Exercise goal ▸
Please copy, exactly as written, the span from the first line below to the line that contains "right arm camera", including both, and skip the pictures.

Given information ▸

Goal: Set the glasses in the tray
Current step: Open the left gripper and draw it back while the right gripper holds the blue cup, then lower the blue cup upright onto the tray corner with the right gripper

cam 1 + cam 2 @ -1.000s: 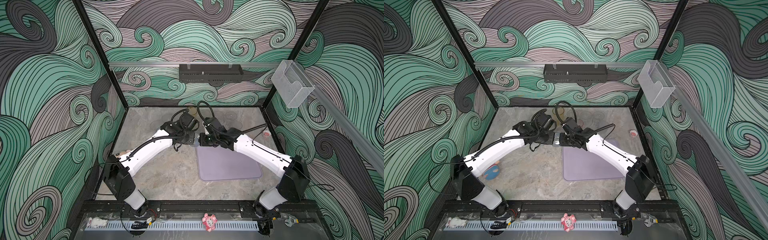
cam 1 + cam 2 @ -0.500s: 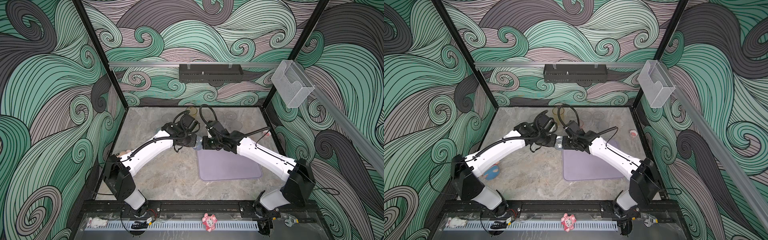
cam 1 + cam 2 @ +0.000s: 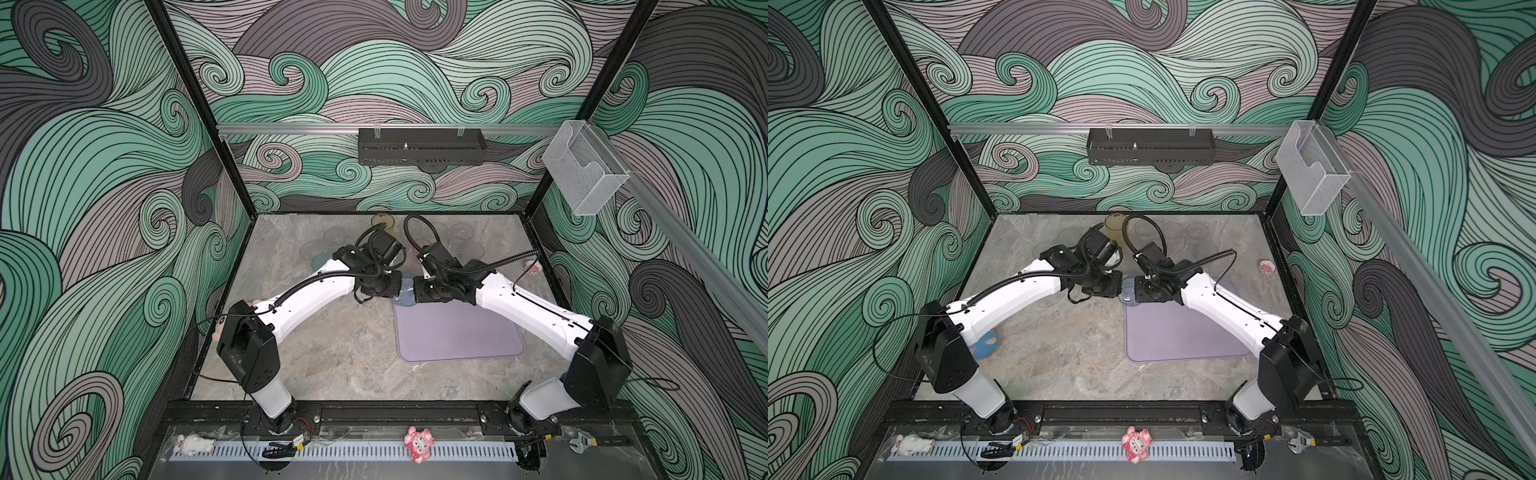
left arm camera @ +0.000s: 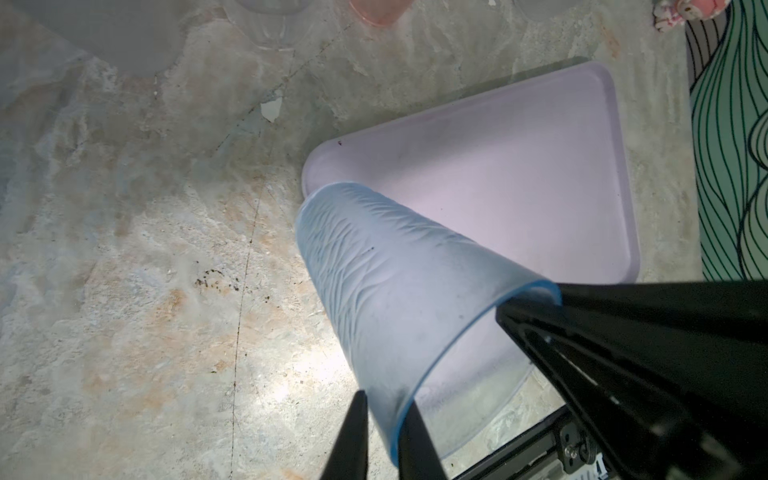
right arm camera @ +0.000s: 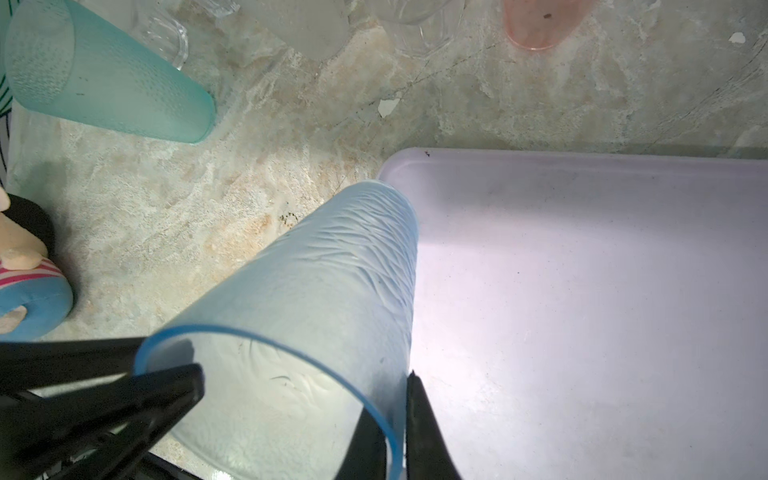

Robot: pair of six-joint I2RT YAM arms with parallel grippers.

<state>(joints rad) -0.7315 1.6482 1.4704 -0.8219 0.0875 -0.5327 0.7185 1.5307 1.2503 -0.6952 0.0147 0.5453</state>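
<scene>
Nearest lies the tray [image 3: 457, 336], flat on the table [image 3: 332, 357] with nothing in it, on the right arm's side. At its far left corner the two arms meet over the blue tumbler [image 4: 395, 282]. It hangs upright, mouth up, its long axis running straight down from both sets of jaws. Its base is just over that corner (touching the rim or clear of it, I cannot tell).

The right arm's jaws are clenched on the tumbler's lip, one finger inside and one outside. The left arm's jaws straddle another part of the lip; whether they pinch it or stand loose cannot be told. The coming move likely turns on carrying the base inward from the corner, and the right arm looks better placed for that.

Beyond stand a teal tumbler [image 5: 108, 79], a pink glass [image 5: 540, 25], clear glasses [image 3: 461, 232] and, by the back wall, an amber tumbler [image 3: 383, 220]. None of them is in the path.
</scene>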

Response to this task ▸
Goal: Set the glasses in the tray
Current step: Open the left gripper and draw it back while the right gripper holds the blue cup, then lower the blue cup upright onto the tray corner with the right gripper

cam 1 + cam 2 @ -1.000s: 
cam 1 + cam 2 @ -0.500s: 
cam 1 + cam 2 @ +0.000s: 
left arm camera @ +0.000s: 
right arm camera @ +0.000s: 

What needed an answer now has one.